Stats 201A: Research Design, Sampling and Analysis
Syllabus
(Fall
2022)
BruinLearn homepage: https://bruinlearn.ucla.edu/courses/143502
Web Resources: http://www.stat.ucla.edu/~hqxu/stat201A/
Time/Place: TR 9:30-10:45am/
Kaplan Hall
Room 135; Discussion: M 11-11:50am/Public
Affairs Building 2250
Instructor:
Hongquan Xu
<hqxu@stat.ucla.edu>; TA:
Samuel
Onyambu <onyambu@g.ucla.edu>
Office Hour: W 3-4pm via Zoom; R 3-4pm via Zoom or in MS 8955
(Subject to change).
Textbooks (1-2)/References
(3-6):
- C. F. J. Wu and M. S. Hamada
(2009). Experiments: Planning, Analysis and Optimization,
2nd ed., Wiley. First edition is fine.
- S. K. Thompson (2012). “Sampling,"
3rd ed., Wiley.
-
D. C. Montgomery (2005-2019). Design and Analysis of Experiments,
6-10th ed., Wiley.
-
T. Lumley (2010). "Complex
Surveys: A Guide to Analysis Using R", Wiley.
- S. Sheather (2009) "A
Modern Approach to Regression with R",
Springer. Library has E-book.
- J. J. Faraway (2005/2014). "Linear Models
with R," Chapman & Hall.
Overview: We will
spend 6-7 weeks on experimental design and 3-4 weeks on sampling.
Tentative topics include
- Research Design: Basic
principle, ANOVA, blocked designs, factorial designs,
fractional factorial designs, response surface methods, computer
experiments and space-filling designs. [Wu and Hamada (Ch. 1-5,
8, 10) and notes]
- Sampling: Unequal
Probability Sampling, Regression Estimation, Stratified
Sampling, Cluster and Systematic Sampling, Multistage
designs. [Thompson (Ch. 1-6, 8, 11-13)]
Grading Policy:
- Participation (10%: Evaluation of peer presentations)
- Homework (30%) No Late
Homework.
- Group project presentation (30%: peer
evaluation) Week 10 or
Tuesday, December 6
(3-6pm).
- Final group project report (30%)
due Saturday, December 10.
Group Project:
You are encouraged to work with other 1-2 students. The whole
group hand in one written report.
(a) Design an experiment, collect data and perform analysis,
(b) Find 3 published experiments/data, redo the analysis (with
improved results), (c) Other ideas (get approval first).
Statistical Software:
You are expected to be familiar with one statistical software (e.g.,
R, S+, SAS, Stata, etc.). You are expected to know how to
perform linear regression and make various plots. R is a
language and environment for statistical computing and
graphics. You can download R and get information from the R
Home Page (http://www.r-project.org/).
Academic Integrity: As a student and member of the University
community, you are here to get an education and are, therefore,
expected to demonstrate integrity in your academic endeavors. All
students must uphold University of California Standards of Student
Conduct as administered by the Office of the Dean of Students.

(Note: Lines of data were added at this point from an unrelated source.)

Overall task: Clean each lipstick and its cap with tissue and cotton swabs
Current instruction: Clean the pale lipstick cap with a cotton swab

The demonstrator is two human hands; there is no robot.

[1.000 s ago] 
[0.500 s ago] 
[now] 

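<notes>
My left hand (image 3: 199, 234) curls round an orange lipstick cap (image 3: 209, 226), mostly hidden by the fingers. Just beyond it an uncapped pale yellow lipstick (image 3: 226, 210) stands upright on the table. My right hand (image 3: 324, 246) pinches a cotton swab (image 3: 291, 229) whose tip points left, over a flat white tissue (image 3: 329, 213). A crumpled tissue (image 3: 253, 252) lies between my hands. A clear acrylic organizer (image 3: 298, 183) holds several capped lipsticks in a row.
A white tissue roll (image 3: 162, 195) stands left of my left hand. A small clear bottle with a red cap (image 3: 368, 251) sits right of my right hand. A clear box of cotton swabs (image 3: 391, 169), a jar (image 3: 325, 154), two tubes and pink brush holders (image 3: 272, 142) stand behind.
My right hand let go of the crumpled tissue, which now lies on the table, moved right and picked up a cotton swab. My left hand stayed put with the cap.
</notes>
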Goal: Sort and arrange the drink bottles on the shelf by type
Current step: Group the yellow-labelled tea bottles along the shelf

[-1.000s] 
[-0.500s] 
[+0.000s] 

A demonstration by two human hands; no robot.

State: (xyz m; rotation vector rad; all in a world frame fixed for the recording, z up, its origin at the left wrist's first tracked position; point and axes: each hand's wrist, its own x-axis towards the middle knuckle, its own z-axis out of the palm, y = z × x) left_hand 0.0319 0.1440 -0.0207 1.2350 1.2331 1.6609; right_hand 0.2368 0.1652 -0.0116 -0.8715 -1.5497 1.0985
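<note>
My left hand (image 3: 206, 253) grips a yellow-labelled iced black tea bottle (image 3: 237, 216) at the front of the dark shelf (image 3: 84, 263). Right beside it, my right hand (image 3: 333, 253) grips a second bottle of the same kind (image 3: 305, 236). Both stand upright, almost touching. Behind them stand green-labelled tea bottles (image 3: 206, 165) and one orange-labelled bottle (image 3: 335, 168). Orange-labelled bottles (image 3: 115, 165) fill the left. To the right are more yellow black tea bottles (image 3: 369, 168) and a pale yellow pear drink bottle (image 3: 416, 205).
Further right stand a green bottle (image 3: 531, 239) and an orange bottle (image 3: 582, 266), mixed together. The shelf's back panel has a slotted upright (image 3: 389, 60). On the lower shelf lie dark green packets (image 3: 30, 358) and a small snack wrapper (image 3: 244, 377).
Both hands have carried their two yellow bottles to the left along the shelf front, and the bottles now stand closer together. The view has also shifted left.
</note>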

Students are subject to disciplinary action for several types of
misconduct, including but not limited to: cheating, multiple
submissions, plagiarism, prohibited collaboration, facilitating
academic dishonesty, or knowingly furnishing false information. You
may have assignments or projects in which you work with a partner or
with a group. For example, you are welcome, and even encouraged, to
work with others to solve homework problems. Even though
you are working together, the assignment you submit for a grade must
be IN YOUR OWN WORDS, unless you receive specific instructions to
the contrary. For more information about academic integrity,
please go to http://www.deanofstudents.ucla.edu.
COVID-19
Policy: Please see the latest information/policy at covid-19.ucla.edu.